While these distinctions are helpful, for me the contrast between the two forms is too clean, too neat, and too tidy.  Humanitarian aspects of religion are vital – Love of God and Love of Neighbor is core to Gospel living. Yet, there is a God who has created and sustains the world, governs our affairs, and asks and requires things of us (for instance, see Psalm 19 [and consider watching the video link below in the updates section]).  Obedience – without being blind – is indeed important and cannot simply be discarded despite its far too frequent abuse. Who we seek to be obedient to and why we seek to be obedient is key. Difficulty arises when those who run structures and systems attempt to bestow upon themselves ultimate interpretive power about God and human affairs.  This comes back to Peter’s assertion in Acts that says, “we must obey God rather than any human authority.” Personal volition is never to be squelched or dismissed.

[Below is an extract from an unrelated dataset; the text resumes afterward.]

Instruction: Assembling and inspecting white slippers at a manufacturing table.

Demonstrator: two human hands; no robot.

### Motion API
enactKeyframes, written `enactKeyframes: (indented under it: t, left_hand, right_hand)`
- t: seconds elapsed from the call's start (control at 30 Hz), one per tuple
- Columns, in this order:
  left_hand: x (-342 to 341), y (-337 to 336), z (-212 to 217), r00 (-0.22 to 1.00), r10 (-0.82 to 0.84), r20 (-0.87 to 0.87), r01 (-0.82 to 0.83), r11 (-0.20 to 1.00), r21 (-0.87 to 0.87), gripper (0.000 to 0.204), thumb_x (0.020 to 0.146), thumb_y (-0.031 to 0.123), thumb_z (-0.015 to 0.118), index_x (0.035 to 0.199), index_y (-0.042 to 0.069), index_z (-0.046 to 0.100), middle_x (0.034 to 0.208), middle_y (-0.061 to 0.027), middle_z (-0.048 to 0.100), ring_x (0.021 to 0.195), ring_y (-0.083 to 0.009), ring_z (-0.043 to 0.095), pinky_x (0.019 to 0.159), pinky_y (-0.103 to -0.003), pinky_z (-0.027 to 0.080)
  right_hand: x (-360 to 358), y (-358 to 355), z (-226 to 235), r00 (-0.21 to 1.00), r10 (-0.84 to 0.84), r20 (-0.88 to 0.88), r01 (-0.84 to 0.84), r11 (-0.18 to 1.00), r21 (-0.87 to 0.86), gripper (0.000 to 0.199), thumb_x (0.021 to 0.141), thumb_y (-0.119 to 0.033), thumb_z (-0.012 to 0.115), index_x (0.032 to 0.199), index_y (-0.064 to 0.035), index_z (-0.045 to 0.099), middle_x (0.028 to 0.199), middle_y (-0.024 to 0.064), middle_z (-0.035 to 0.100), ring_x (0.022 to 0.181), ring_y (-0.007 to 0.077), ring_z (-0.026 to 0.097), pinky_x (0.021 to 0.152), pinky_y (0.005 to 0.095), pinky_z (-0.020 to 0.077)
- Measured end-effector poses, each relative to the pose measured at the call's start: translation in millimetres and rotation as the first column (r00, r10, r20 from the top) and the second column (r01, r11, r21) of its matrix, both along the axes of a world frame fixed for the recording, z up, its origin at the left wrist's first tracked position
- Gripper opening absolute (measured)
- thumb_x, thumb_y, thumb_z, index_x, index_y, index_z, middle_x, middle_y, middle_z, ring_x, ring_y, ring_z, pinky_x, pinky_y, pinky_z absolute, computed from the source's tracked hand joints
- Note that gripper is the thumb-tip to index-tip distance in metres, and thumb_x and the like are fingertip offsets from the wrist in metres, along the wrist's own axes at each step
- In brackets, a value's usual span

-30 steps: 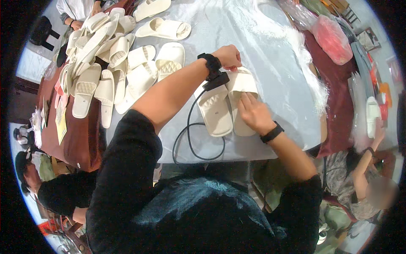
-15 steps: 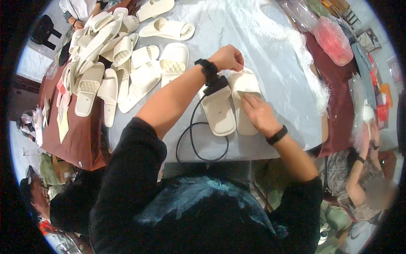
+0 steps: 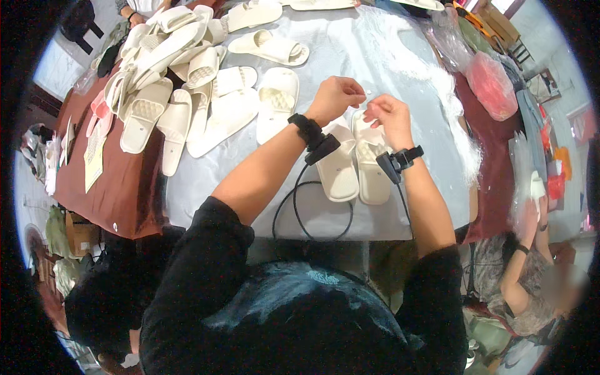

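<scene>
The pair of cream slippers (image 3: 340,178) lay soles down, side by side, w/ heels toward the wearer, on a pale grey cover (image 3: 431,209). By the pair's toe end, the L hand (image 3: 337,100) had thumb & fingertips drawn together; couldn't tell if they pinched anything. Next to it, the R hand (image 3: 389,119) overlapped the pair's R toe in view, fingers curled in (contents, if any, too small to make out). Black wristbands (image 3: 306,130) circled both wrists. Left of the pair, approx. level w/ its toes, lay another cream slipper (image 3: 277,106); farther left, a jumbled pile of cream slippers (image 3: 162,56). Well right of the pair: a clear bag w/ pink contents (image 3: 492,87), then a co-worker's forearm (image 3: 515,269).
</scene>
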State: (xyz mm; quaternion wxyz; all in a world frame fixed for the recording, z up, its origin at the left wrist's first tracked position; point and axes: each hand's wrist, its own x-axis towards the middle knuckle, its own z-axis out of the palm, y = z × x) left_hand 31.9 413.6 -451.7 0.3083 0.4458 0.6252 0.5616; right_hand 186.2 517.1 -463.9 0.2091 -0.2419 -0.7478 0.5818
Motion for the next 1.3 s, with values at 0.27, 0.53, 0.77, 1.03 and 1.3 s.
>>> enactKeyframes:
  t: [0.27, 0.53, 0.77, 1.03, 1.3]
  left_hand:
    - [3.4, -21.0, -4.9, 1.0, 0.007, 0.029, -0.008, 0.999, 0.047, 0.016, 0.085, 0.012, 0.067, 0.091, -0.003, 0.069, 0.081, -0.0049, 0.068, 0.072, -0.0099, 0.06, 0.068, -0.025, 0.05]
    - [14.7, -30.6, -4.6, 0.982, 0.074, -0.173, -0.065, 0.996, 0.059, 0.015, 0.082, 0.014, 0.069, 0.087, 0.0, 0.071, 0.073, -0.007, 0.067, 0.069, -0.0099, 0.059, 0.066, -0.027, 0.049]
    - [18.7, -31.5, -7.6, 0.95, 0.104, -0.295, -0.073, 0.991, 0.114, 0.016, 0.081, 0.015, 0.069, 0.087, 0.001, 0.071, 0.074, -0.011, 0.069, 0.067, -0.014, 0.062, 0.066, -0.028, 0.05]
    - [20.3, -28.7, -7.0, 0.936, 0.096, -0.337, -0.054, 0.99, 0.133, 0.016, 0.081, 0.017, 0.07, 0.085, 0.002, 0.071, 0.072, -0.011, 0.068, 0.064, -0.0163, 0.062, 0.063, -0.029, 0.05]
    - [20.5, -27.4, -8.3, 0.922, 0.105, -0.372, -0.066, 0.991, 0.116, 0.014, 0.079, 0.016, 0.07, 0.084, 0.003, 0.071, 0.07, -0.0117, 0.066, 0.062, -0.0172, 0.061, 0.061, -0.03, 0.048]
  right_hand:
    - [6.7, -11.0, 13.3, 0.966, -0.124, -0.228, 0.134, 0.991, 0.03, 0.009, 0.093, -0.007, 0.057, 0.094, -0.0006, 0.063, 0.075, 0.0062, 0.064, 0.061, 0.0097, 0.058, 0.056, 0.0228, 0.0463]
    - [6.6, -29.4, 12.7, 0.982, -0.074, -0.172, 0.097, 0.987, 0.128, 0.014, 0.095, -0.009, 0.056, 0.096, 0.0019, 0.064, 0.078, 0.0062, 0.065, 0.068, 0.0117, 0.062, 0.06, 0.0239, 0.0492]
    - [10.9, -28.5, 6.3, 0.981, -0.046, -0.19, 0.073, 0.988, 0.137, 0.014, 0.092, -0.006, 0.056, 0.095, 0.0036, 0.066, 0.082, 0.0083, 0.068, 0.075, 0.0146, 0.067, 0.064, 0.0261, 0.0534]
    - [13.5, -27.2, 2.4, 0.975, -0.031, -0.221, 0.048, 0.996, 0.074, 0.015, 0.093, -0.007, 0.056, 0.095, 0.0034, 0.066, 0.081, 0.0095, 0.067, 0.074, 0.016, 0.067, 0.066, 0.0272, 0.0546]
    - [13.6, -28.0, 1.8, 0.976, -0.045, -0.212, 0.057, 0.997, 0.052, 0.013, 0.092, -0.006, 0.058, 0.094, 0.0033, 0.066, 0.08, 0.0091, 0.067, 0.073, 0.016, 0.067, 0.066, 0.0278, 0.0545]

How then are we to navigate an entire world of personal volitions never to be squelched or dismissed and yet manage to create and sustain reasonably healthy forms of community and society?  Everyone cannot simply do whatever they want whenever they want to do it – at least this cannot happen for long without the breakdown of general social functionality. This becomes an important, but rather long conversation.  In truncated form, I suggest that this is where authoritarian and humanitarian forms of religion join in conversation related to communitarian religion.  Without ever fully relinquishing personal choice, we voluntarily and always temporarily share our power of choice with others within parameters of established (and always establishing) trust so that we might all walk better together.  This is the work of community. Community can be healthy or unhealthy, but healthy community provides a way of doing life together that is most empowering for all within a broad set of agreed upon strictures whereby mutuality can flourish.

(For one step of further insight, I recommend the socio-cultural, anthropological work of Jared Diamond that focuses on how societies flourish and fail.)

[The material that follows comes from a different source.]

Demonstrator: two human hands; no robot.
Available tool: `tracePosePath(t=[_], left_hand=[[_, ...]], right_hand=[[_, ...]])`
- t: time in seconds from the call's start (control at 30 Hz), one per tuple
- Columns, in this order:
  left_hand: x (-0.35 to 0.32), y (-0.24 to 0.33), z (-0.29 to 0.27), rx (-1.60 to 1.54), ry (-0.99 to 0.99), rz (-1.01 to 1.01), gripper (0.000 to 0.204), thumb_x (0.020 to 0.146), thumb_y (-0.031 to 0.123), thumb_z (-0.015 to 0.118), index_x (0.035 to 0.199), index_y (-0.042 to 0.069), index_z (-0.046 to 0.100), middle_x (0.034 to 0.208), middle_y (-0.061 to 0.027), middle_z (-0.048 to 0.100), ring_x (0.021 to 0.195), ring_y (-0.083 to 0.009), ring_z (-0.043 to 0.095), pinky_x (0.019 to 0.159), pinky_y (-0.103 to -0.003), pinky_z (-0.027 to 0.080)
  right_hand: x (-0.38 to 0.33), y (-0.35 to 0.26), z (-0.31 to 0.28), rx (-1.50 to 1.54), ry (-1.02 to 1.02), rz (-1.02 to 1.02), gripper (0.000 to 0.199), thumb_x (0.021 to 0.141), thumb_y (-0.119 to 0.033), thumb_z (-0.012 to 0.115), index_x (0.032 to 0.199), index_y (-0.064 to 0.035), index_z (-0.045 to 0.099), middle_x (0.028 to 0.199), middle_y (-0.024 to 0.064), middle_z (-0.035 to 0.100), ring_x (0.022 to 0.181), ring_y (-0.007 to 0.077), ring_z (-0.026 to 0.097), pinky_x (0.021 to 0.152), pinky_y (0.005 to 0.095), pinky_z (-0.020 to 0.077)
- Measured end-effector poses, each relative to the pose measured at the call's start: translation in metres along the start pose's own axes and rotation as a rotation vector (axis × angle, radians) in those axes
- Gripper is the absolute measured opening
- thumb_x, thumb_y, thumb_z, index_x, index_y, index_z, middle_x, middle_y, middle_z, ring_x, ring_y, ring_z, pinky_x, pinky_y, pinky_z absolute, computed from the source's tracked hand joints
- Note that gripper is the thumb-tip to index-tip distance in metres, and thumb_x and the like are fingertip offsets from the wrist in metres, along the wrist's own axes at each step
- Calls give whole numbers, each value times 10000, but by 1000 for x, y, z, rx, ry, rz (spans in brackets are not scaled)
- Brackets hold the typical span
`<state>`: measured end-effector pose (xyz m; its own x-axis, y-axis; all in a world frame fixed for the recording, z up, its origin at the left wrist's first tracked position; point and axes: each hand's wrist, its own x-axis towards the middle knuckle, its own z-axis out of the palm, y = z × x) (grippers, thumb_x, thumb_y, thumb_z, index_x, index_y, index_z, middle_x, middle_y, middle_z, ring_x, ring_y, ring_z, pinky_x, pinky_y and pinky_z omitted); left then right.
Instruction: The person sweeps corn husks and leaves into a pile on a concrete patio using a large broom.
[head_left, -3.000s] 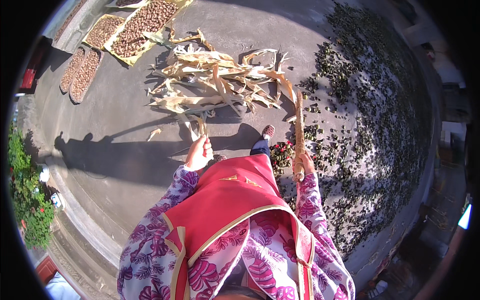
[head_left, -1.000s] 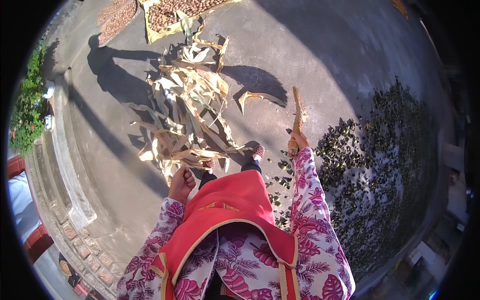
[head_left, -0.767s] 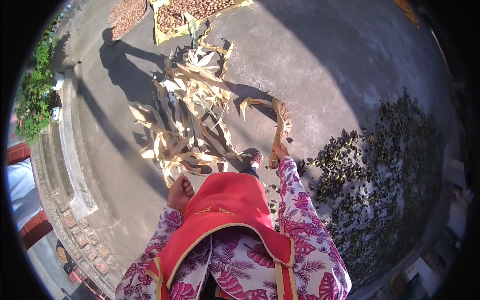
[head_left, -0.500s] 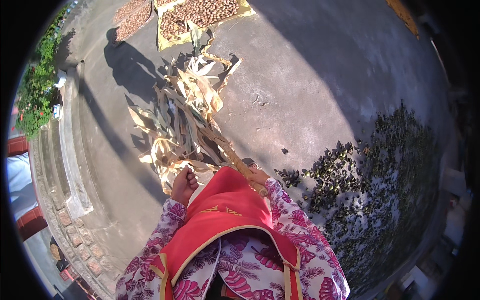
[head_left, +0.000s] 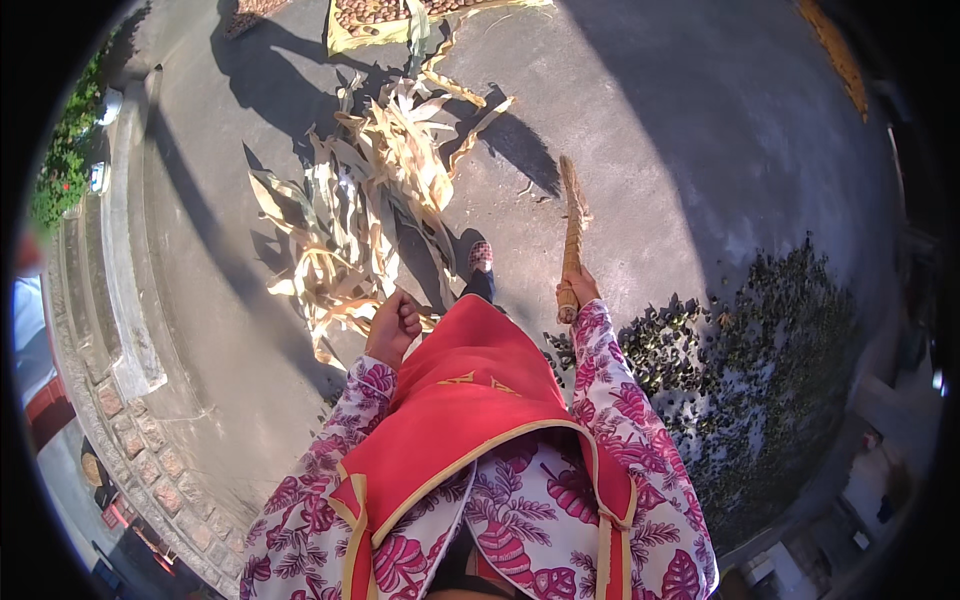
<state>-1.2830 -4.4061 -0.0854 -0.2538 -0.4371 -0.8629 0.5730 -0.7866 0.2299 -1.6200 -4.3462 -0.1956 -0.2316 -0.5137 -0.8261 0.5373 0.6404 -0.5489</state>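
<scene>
My right hand (head_left: 578, 287) is closed round the bound handle of a short straw broom (head_left: 573, 225). The broom points away from me, and its fan-shaped shadow falls on the concrete. To the left of my red apron, my left hand (head_left: 394, 328) is curled into a fist at the near end of a loose heap of dry corn husks and leaves (head_left: 380, 190). Whatever lies inside that fist is hidden. Pale, crinkled leaves spread forward and left from beside it.
A shoe (head_left: 481, 257) of mine stands right of the leaves. Dark green pieces (head_left: 740, 350) are strewn at the right. Round brown nuts or fruits lie on a yellow sheet (head_left: 370, 40) at the far end. Concrete steps (head_left: 115, 290) and green plants (head_left: 70, 160) edge the left.
My right hand has swung the broom right, away from the leaves, and turned it upright in view. My left fist has shifted slightly forward and right. My shoe has come into view.
</scene>
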Motion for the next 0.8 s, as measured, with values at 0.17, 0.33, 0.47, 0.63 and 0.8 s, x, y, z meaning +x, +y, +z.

While we each must personally assent to the work of God in our life, it is vital to remember that there is no such thing as a disconnected individuality.  No one is fully individual. We are always already socially connected. This is why John Wesley writes, “there is no holiness, but social holiness.”  In answer to the Scriptures query, “yes, we are our brothers and sisters keepers.”

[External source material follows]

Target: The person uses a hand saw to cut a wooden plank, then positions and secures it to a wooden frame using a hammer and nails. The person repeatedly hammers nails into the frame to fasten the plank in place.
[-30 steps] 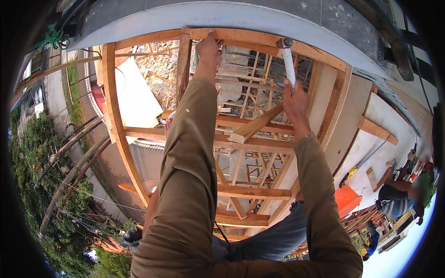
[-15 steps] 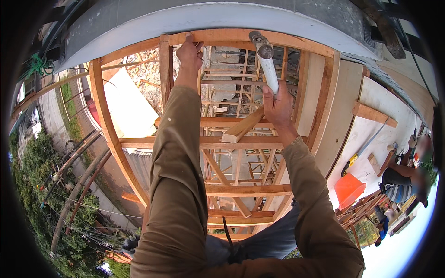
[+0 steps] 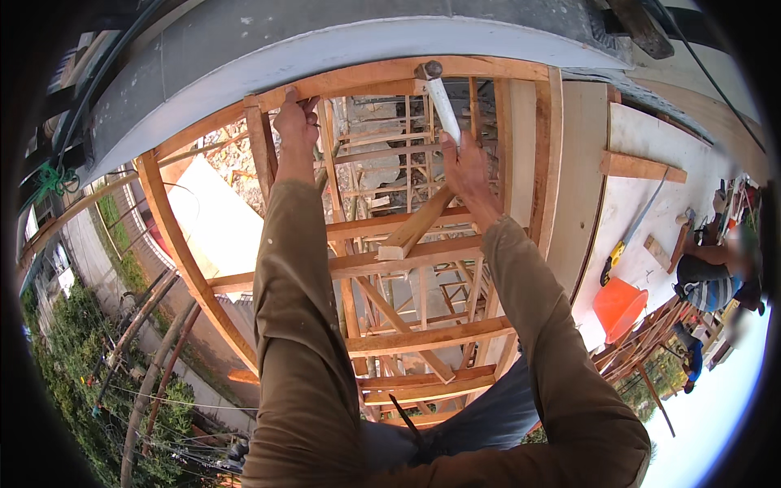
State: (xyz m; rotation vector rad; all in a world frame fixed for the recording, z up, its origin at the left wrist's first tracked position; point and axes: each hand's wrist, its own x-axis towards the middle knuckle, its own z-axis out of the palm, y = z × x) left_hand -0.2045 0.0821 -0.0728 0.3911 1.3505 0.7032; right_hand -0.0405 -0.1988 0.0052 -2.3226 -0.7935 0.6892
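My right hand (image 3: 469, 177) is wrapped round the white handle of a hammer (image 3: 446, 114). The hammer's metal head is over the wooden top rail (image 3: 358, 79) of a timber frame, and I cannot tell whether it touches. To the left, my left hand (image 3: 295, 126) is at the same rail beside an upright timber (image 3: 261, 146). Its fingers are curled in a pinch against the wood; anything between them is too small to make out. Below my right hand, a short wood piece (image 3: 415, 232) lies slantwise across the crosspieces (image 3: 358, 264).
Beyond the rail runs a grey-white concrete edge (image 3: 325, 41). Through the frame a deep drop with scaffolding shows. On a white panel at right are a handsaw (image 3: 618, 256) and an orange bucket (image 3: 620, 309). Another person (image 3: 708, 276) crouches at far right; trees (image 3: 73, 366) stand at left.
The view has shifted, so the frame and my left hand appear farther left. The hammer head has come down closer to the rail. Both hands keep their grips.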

This is why, out of love for the One who has first Loved us, we share our lives as members of Word Made Flesh with our friends and neighbors all over the world.  Yes, of course because God has specifically asked us to so care for others, but also because connected relationality is part of the ingrained method that the Lord has created for social and personal flourishing.  As gardeners of this world that the Lord has made for us, we long to aid in the growth of personal and social good for all.

In closing, a healthy amalgamation of authoritarian and humanitarian religious orientations into communitarian religious form might for the moment best be surmised in this manner: “I give you a new commandment, that you love one another. Just as I have loved you, you also should love one another. By this everyone will know that you are my disciples, if you have love for one another.” (John 13:34-35)

As Word Made Flesh staff, let us pray that we all might be easily recognized as the Lord’s disciples.